## Exercise goal
Return the entries in their entirety, precisely as given.

## Records supplied
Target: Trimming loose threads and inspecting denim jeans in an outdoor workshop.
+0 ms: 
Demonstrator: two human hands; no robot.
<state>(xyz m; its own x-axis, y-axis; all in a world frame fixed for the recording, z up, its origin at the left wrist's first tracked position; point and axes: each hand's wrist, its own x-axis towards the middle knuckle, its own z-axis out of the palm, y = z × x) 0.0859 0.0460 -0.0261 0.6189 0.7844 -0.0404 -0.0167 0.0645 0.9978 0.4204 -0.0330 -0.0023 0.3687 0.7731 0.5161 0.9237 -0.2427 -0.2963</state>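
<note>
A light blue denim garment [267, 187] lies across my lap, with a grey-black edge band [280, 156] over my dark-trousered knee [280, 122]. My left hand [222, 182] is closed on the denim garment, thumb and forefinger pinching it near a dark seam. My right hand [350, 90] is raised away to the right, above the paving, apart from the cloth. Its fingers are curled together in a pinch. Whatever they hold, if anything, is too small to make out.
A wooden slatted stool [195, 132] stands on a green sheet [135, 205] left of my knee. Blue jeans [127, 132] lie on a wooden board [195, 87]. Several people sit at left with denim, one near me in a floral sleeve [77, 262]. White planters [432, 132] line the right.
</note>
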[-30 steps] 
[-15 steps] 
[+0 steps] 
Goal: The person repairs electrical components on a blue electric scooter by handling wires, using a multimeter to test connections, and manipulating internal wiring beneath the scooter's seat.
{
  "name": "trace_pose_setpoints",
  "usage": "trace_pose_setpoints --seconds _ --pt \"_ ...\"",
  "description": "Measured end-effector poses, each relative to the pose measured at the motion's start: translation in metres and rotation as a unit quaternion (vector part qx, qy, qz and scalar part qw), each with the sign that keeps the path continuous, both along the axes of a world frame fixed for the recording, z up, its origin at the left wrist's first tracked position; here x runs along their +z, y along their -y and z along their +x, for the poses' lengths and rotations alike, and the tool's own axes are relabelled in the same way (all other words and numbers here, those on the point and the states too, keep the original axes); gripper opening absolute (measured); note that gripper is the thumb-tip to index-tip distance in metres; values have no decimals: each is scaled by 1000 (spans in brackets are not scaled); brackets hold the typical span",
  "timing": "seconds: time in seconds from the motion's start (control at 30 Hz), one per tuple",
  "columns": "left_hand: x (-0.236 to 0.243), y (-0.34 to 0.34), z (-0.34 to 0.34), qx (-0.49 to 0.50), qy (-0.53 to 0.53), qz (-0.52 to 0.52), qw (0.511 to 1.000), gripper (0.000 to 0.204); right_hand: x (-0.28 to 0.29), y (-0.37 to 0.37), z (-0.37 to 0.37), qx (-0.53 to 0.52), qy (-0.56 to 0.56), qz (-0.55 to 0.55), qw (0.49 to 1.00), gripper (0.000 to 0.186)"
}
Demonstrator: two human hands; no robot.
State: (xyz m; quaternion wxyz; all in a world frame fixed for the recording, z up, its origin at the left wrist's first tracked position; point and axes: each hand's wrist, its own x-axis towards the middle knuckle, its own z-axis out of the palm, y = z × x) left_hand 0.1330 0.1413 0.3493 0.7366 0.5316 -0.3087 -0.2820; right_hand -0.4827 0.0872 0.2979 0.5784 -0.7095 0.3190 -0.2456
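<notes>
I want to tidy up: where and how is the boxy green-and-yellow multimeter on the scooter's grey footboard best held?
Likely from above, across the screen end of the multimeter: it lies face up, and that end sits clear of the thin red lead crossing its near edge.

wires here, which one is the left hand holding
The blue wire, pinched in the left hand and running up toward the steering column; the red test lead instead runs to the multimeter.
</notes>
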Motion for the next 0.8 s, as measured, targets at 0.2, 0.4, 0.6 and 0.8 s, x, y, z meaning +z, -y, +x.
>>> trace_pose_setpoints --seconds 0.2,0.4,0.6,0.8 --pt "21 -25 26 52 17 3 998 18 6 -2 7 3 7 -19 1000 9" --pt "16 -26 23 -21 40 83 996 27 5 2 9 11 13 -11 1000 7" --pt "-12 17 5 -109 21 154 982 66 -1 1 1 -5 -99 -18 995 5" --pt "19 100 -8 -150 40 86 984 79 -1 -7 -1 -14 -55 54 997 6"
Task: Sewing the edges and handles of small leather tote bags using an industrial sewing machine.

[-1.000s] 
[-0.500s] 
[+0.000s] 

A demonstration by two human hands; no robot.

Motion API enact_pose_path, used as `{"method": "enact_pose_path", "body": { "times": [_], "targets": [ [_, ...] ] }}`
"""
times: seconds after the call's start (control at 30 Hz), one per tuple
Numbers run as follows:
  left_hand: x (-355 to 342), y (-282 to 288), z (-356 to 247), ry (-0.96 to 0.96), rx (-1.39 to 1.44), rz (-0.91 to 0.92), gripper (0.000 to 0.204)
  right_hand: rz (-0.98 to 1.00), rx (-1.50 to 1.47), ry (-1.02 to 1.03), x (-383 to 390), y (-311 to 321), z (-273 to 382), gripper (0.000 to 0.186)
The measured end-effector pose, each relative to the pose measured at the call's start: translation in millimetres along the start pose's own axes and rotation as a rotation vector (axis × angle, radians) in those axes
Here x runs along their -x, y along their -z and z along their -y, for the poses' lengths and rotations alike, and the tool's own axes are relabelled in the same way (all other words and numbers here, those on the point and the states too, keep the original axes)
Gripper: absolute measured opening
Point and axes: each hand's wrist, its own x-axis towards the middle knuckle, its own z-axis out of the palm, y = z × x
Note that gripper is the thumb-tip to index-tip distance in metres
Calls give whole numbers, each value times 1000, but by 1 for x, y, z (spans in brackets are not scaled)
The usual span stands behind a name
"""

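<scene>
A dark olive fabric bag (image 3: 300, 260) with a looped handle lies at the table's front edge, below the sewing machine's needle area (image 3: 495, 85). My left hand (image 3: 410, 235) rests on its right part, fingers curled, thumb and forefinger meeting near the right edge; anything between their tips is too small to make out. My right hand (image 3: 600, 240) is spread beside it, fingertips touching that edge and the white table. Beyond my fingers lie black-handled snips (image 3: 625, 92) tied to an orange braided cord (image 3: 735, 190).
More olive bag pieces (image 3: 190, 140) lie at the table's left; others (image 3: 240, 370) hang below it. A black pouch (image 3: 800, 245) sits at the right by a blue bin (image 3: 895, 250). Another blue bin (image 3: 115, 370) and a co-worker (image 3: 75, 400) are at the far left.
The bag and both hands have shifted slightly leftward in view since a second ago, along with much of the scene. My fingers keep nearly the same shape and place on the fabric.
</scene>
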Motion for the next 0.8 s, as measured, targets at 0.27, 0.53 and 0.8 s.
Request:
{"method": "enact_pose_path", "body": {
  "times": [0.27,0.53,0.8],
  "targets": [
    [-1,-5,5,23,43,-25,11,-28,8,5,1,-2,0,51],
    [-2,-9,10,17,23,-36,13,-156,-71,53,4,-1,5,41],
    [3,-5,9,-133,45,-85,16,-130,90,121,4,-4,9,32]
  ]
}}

## Result of the exercise
Target: Trimming loose threads and inspecting denim jeans in an outdoor workshop.
+0 ms: 
Demonstrator: two human hands; no robot.
<state>(xyz m; its own x-axis, y-axis; all in a world frame fixed for the recording, z up, its origin at the left wrist's first tracked position; point and axes: each hand's wrist, its own x-axis towards the middle knuckle, its own z-axis out of the palm, y = z × x) 0.0859 0.0460 -0.0261 0.6189 0.7844 -0.0404 -0.0167 0.0645 0.9978 0.4204 -0.0330 -0.0023 0.3687 0.7731 0.5161 0.9237 -0.2427 -0.2963</state>
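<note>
A light blue denim garment [267, 187] lies across my lap, with a grey-black edge band [280, 156] over my dark-trousered knee [280, 122]. My left hand [222, 182] is closed on the denim garment, thumb and forefinger pinching it near a dark seam. My right hand [350, 90] is raised away to the right, above the paving, apart from the cloth. Its fingers are curled together in a pinch. Whatever they hold, if anything, is too small to make out.
A wooden slatted stool [195, 132] stands on a green sheet [135, 205] left of my knee. Blue jeans [127, 132] lie on a wooden board [195, 87]. Several people sit at left with denim, one near me in a floral sleeve [77, 262]. White planters [432, 132] line the right.
</note>
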[-30 steps] 
[-15 steps] 
[+0 steps] 
Goal: The person repairs electrical components on a blue electric scooter by handling wires, using a multimeter to test connections, and manipulating internal wiring beneath the scooter's seat.
{
  "name": "trace_pose_setpoints",
  "usage": "trace_pose_setpoints --seconds _ --pt \"_ ...\"",
  "description": "Measured end-effector poses, each relative to the pose measured at the motion's start: translation in metres and rotation as a unit quaternion (vector part qx, qy, qz and scalar part qw), each with the sign that keeps the path continuous, both along the axes of a world frame fixed for the recording, z up, its origin at the left wrist's first tracked position; here x runs along their +z, y along their -y and z along their +x, for the poses' lengths and rotations alike, and the tool's own axes are relabelled in the same way (all other words and numbers here, those on the point and the states too, keep the original axes); gripper opening absolute (measured); note that gripper is the thumb-tip to index-tip distance in metres; values have no decimals: each is scaled by 1000 (spans in brackets are not scaled); brackets hold the typical span",
  "timing": "seconds: time in seconds from the motion's start (control at 30 Hz), one per tuple",
  "columns": "left_hand: x (-0.236 to 0.243), y (-0.34 to 0.34), z (-0.34 to 0.34), qx (-0.49 to 0.50), qy (-0.53 to 0.53), qz (-0.52 to 0.52), qw (0.511 to 1.000), gripper (0.000 to 0.204); right_hand: x (-0.28 to 0.29), y (-0.37 to 0.37), z (-0.37 to 0.37), qx (-0.53 to 0.52), qy (-0.56 to 0.56), qz (-0.55 to 0.55), qw (0.49 to 1.00), gripper (0.000 to 0.186)"
}
Demonstrator: two human hands; no robot.
State: (xyz m; quaternion wxyz; all in a world frame fixed for the recording, z up, its origin at the left wrist's first tracked position; point and axes: each hand's wrist, its own x-axis towards the middle knuckle, its own z-axis out of the palm, y = z × x) left_hand 0.1330 0.1413 0.3493 0.7366 0.5316 -0.3087 -0.2820; right_hand -0.4827 0.0872 0.2979 0.5784 -0.7095 0.3190 -0.2456
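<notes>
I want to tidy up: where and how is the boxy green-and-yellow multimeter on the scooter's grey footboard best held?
Likely from above, across the screen end of the multimeter: it lies face up, and that end sits clear of the thin red lead crossing its near edge.

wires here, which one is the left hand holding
The blue wire, pinched in the left hand and running up toward the steering column; the red test lead instead runs to the multimeter.
</notes>
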Motion for the next 0.8 s, as measured, targets at 0.2, 0.4, 0.6 and 0.8 s, x, y, z meaning +z, -y, +x.
>>> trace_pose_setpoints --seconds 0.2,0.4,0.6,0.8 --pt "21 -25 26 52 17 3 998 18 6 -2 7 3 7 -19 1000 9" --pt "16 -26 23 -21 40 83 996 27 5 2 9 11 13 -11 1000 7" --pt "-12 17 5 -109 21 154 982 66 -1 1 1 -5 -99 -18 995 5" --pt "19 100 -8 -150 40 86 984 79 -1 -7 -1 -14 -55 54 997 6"
Task: Sewing the edges and handles of small leather tote bags using an industrial sewing machine.

[-1.000s] 
[-0.500s] 
[+0.000s] 

A demonstration by two human hands; no robot.

Motion API enact_pose_path, used as `{"method": "enact_pose_path", "body": { "times": [_], "targets": [ [_, ...] ] }}`
"""
times: seconds after the call's start (control at 30 Hz), one per tuple
Numbers run as follows:
  left_hand: x (-355 to 342), y (-282 to 288), z (-356 to 247), ry (-0.96 to 0.96), rx (-1.39 to 1.44), rz (-0.91 to 0.92), gripper (0.000 to 0.204)
  right_hand: rz (-0.98 to 1.00), rx (-1.50 to 1.47), ry (-1.02 to 1.03), x (-383 to 390), y (-311 to 321), z (-273 to 382), gripper (0.000 to 0.186)
The measured end-effector pose, each relative to the pose measured at the call's start: translation in millimetres along the start pose's own axes and rotation as a rotation vector (axis × angle, radians) in those axes
Here x runs along their -x, y along their -z and z along their -y, for the poses' lengths and rotations alike, and the tool's own axes are relabelled in the same way (all other words and numbers here, those on the point and the states too, keep the original axes)
Gripper: absolute measured opening
Point and axes: each hand's wrist, its own x-axis towards the middle knuckle, its own z-axis out of the palm, y = z × x
Note that gripper is the thumb-tip to index-tip distance in metres
Calls give whole numbers, each value times 1000, but by 1 for x, y, z (spans in brackets are not scaled)
The usual span stands behind a name
"""

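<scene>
A dark olive fabric bag (image 3: 300, 260) with a looped handle lies at the table's front edge, below the sewing machine's needle area (image 3: 495, 85). My left hand (image 3: 410, 235) rests on its right part, fingers curled, thumb and forefinger meeting near the right edge; anything between their tips is too small to make out. My right hand (image 3: 600, 240) is spread beside it, fingertips touching that edge and the white table. Beyond my fingers lie black-handled snips (image 3: 625, 92) tied to an orange braided cord (image 3: 735, 190).
More olive bag pieces (image 3: 190, 140) lie at the table's left; others (image 3: 240, 370) hang below it. A black pouch (image 3: 800, 245) sits at the right by a blue bin (image 3: 895, 250). Another blue bin (image 3: 115, 370) and a co-worker (image 3: 75, 400) are at the far left.
The bag and both hands have shifted slightly leftward in view since a second ago, along with much of the scene. My fingers keep nearly the same shape and place on the fabric.
</scene>
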Motion for the next 0.8 s, as measured, targets at 0.27, 0.53 and 0.8 s.
Request:
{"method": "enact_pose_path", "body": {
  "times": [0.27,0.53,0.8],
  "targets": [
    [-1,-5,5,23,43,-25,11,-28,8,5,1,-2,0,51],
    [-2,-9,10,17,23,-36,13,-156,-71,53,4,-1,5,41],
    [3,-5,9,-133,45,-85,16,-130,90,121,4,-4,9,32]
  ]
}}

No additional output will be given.